Extracted data entries

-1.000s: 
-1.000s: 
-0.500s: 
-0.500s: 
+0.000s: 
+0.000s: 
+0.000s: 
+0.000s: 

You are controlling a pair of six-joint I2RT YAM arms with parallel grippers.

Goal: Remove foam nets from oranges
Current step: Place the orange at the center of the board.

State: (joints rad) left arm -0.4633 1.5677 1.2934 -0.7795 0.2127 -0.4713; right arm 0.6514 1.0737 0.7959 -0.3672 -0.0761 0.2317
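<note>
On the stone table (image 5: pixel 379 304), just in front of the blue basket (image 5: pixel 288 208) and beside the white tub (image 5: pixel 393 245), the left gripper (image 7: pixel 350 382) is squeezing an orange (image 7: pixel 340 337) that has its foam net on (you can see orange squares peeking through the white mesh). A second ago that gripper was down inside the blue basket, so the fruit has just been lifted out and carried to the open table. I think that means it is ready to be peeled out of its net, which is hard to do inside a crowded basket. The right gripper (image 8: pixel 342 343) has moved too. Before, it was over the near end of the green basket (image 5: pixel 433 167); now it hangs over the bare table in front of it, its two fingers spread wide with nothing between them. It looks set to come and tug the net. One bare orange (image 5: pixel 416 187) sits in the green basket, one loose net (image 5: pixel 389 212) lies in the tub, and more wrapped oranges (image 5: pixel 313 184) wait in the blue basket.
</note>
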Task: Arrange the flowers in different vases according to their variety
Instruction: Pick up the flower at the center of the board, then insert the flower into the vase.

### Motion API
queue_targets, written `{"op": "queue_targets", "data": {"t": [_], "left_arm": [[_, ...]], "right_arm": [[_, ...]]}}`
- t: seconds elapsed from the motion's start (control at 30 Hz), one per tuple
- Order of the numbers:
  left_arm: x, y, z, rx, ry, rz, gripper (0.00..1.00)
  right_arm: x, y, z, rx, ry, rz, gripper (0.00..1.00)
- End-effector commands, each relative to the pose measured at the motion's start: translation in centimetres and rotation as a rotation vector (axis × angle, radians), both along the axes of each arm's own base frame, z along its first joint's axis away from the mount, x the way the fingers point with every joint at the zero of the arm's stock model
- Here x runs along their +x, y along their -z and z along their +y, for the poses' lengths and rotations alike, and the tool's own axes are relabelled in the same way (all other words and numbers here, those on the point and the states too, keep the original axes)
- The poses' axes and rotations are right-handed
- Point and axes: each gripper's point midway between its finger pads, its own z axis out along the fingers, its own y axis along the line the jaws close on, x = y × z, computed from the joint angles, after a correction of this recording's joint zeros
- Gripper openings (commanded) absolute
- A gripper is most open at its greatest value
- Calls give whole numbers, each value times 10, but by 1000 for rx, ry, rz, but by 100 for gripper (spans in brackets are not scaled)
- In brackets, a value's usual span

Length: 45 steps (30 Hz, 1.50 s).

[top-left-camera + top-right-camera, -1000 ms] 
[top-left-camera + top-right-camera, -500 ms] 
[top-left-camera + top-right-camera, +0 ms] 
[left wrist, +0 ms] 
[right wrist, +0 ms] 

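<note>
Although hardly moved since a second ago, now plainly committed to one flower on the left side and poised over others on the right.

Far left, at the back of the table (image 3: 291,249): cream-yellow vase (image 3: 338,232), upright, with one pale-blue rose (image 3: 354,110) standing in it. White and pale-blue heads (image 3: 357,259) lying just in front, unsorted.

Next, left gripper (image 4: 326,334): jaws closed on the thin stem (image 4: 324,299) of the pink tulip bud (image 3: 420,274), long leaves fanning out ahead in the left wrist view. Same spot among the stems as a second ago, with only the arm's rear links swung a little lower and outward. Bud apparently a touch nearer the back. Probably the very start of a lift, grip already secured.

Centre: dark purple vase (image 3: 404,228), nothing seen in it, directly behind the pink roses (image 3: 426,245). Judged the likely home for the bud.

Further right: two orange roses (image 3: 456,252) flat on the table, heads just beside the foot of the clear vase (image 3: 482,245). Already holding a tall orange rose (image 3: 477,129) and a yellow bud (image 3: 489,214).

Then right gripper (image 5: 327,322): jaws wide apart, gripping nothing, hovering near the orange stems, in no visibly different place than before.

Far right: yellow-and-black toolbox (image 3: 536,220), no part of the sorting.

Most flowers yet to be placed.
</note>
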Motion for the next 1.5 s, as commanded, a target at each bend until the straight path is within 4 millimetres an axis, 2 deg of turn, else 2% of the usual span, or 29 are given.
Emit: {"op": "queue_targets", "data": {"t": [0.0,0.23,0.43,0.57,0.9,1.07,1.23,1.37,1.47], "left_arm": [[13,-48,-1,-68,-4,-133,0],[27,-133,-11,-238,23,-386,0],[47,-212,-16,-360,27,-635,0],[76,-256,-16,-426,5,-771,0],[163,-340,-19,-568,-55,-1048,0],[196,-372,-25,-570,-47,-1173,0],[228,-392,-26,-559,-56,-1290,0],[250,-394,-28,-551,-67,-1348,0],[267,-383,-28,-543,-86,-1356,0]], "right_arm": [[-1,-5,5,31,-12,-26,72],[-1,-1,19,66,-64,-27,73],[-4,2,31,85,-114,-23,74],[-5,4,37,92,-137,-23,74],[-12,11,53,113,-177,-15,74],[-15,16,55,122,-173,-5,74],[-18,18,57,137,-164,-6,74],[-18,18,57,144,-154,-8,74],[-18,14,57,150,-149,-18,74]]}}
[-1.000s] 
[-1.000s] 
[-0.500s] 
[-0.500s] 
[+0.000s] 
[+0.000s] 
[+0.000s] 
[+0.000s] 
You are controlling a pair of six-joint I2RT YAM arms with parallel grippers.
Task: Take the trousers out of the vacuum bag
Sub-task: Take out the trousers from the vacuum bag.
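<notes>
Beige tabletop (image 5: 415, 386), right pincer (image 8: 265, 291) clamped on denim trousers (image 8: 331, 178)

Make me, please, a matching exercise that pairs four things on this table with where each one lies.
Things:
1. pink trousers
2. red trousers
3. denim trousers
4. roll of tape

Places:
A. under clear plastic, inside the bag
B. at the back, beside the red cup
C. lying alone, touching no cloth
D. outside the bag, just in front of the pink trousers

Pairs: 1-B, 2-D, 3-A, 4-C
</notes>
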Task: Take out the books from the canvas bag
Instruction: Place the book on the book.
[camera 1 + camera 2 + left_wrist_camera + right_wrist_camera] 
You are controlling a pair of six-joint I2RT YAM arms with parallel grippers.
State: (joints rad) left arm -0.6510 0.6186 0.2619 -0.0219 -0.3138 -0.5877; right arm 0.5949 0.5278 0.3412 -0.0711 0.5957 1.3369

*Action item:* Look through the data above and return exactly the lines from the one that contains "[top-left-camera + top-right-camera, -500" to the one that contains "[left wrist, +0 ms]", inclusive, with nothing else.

*Solution for this task:*
[top-left-camera + top-right-camera, -500 ms] 
[top-left-camera + top-right-camera, +0 ms] 
[left wrist, +0 ms] 

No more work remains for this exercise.